Photographer: Kiyoshi Ota/Bloomberg

  ソニーは前日、アクティビスト(物言う株主)のダニエル・ローブ氏が率いる米ヘッジファンド、サード・ポイントの半導体部門分離要求に対し、拒否する姿勢を表明。株主向けの書簡でも、「今やエンタテイメント事業はテクノロジーと直接結びついている」と強調していた。

  SBI証券の和泉美治シニアアナリストは電話取材で、ソニーが改めてテクノロジーを重視する姿勢を示したことを「サードポイントに対する裏の回答」と分析。人工知能(AI)技術がエンターテインメントや金融にも波及するものだと示すことで「One Sony(ワンソニー)としての取り組みで成果を出していくという意思表示だった」と指摘した。

  吉田社長は会見で、3次元コンピューターグラフィックスを瞬時に再現するレイトレーシング技術は映画に加え、次世代プレイステーション(PS)でも活用可能だと述べた。外科用内視鏡や手術用顕微鏡にも画像センサーや映像の撮影、伝送の技術が応用されていると説明した。

ソニーの研究開発費の推移

20年3月期は5000億円の予想

出所:ブルームバーグ

  今期(2020年3月期)の研究開発費は5000億円となり、リーマン・ショックが起きた09年3月期の水準を上回る見込み。今期の営業利益見通しのうち、映像・音響機器や半導体から上げるのは3割にとどまり、ゲームや金融、音楽、映画も重要な収益源となる。

  創業者の一人である井深大氏は1946年1月、前身の「東京通信工業」の設立趣意書で「真面目なる技術者の技能を、最高度に発揮せしむべき自由闊達にして愉快なる理想工場の建設」を目指した。それから70年あまりが経過し、吉田社長は今回の技術紹介イベントの冒頭、ソニーの存在意義について「クリエイティビティとテクノロジーの力で世界を感動で満たす」と強調した。

  野村証券の岡崎優アナリストは電話取材で、インターネットやスマートフォンの普及により、「テクノロジーとエンタテインメントの2つの業界が融合に向かっている」と指摘。「2つを併せ持つソニーがユニークな事業ポートフォリオをどう生かしていくのか」に注目すると話した。

Sony Computer Science Laboratories Inc. Researcher Ken Endo

CSL研究員の遠藤謙氏

Photographer: Toru Hanai/Bloomberg

  テクノロジー・デーでは、1988年に設立されたソニーコンピュータサイエンス研究所(CSL)も紹介された。
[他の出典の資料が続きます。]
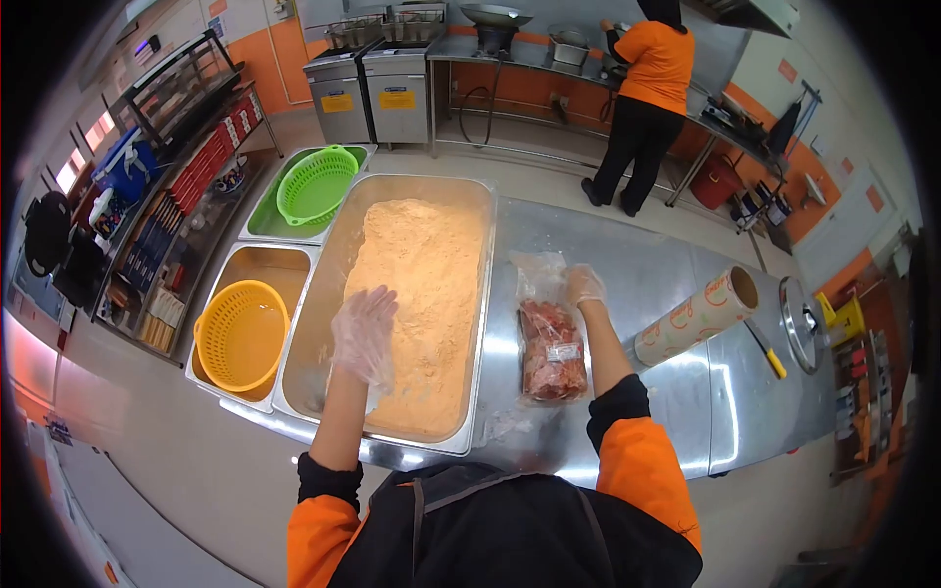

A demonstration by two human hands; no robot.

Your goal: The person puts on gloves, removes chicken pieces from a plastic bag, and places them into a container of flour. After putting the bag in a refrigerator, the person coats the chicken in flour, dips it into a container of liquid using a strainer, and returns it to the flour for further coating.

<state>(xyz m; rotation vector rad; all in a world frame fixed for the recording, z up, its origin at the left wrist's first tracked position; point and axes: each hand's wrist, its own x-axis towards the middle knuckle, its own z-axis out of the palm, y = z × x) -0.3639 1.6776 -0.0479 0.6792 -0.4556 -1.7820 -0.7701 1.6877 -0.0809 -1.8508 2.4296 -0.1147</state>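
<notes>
The left hand [363, 338], in a thin clear glove, is over the left side of the pale orange powder [431, 284] in the big metal pan [485, 377]. It is open and flat, and I can't tell if it touches the powder.

The right hand [586, 284], also in a clear glove, is at the top right corner of the clear bag of red meat [554, 358]. I can't tell if its fingers are shut on the plastic. The two hands are well apart.

The bag lies just right of the middle of the frame, on the shiny metal table [637, 230]. To its right are a fat paper roll [696, 316], a yellow-handled knife [767, 350] and a round lid [799, 323]. A yellow basket [243, 338] and a green basket [316, 186] sit left of the pan. Another person [652, 73] stands near the top.
</notes>
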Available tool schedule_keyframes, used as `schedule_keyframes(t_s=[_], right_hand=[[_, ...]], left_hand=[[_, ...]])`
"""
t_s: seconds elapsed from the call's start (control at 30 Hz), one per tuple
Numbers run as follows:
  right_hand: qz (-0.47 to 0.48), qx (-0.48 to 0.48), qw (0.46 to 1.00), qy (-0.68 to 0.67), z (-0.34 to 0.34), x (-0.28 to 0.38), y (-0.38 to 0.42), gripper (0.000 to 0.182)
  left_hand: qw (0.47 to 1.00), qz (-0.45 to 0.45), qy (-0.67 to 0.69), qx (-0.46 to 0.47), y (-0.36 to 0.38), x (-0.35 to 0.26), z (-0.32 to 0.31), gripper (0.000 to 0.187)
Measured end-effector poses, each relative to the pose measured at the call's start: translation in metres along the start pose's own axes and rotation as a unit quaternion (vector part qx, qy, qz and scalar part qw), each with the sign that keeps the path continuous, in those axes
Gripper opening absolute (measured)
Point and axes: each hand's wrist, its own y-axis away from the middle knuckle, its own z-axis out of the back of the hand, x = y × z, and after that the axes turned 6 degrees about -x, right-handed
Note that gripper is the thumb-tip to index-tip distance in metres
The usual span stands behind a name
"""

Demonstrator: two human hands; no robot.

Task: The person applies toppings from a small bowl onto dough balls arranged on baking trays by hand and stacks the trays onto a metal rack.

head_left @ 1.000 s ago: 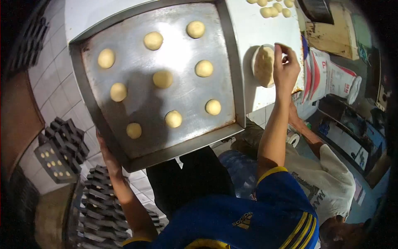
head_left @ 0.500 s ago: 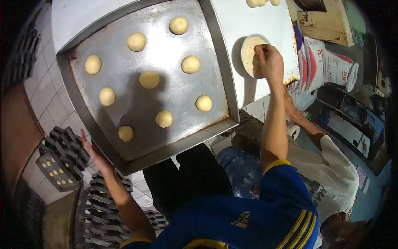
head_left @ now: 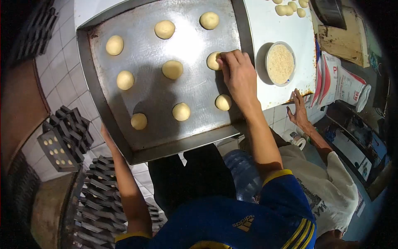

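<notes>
A large metal baking tray (head_left: 190,143) holds several round dough balls in rows. My right hand (head_left: 241,76) is over its right side, fingers pinched together at the edge of one dough ball (head_left: 213,61); whatever is in the pinch is hidden. Below that sits another dough ball (head_left: 223,102), just left of my wrist. A white bowl (head_left: 293,74) of pale, crumb-like bits (head_left: 281,62) stands right of the tray. My left hand (head_left: 106,136) is at the tray's lower left side, its fingers hidden behind the rim.
More dough balls (head_left: 290,8) lie on the white table (head_left: 261,25) at the top right. A co-worker's hand (head_left: 299,112) is by the table's rusty edge, near flour sacks (head_left: 342,81). Stacked dark trays (head_left: 97,203) stand at lower left; a blue water bottle (head_left: 242,172) is below.
My right hand has moved left from the bowl to a dough ball on the tray. My left hand has slipped behind the tray's rim. The view has shifted, so the tray appears further right.
</notes>
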Motion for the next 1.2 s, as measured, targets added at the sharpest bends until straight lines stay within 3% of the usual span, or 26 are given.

東京とパリに35人のリサーチャーを抱える少数精鋭で、研究テーマは「世のため、人のため」になるものという以外に制約はない。研究員の遠藤謙氏はロボット義足の研究を続けており、現在は四肢欠損で生まれた「五体不満足」の著者、乙武洋匡さんがロボット義足で二足歩行することを支援している。

  自身もAI研究の第一人者である北野宏明所長はブルームバーグの取材に、「世の中がこうなるに違いないとか、こういうものを作りたいとか、どの技術もソニーのビジネスのために作ったわけではない」と話す。ただ結果的に製品や生産技術に応用された例は多く、犬型ロボット「アイボ」やPSの基本ソフト(OS)、工場の歩留まり管理などにCSL発の技術が生かされているという。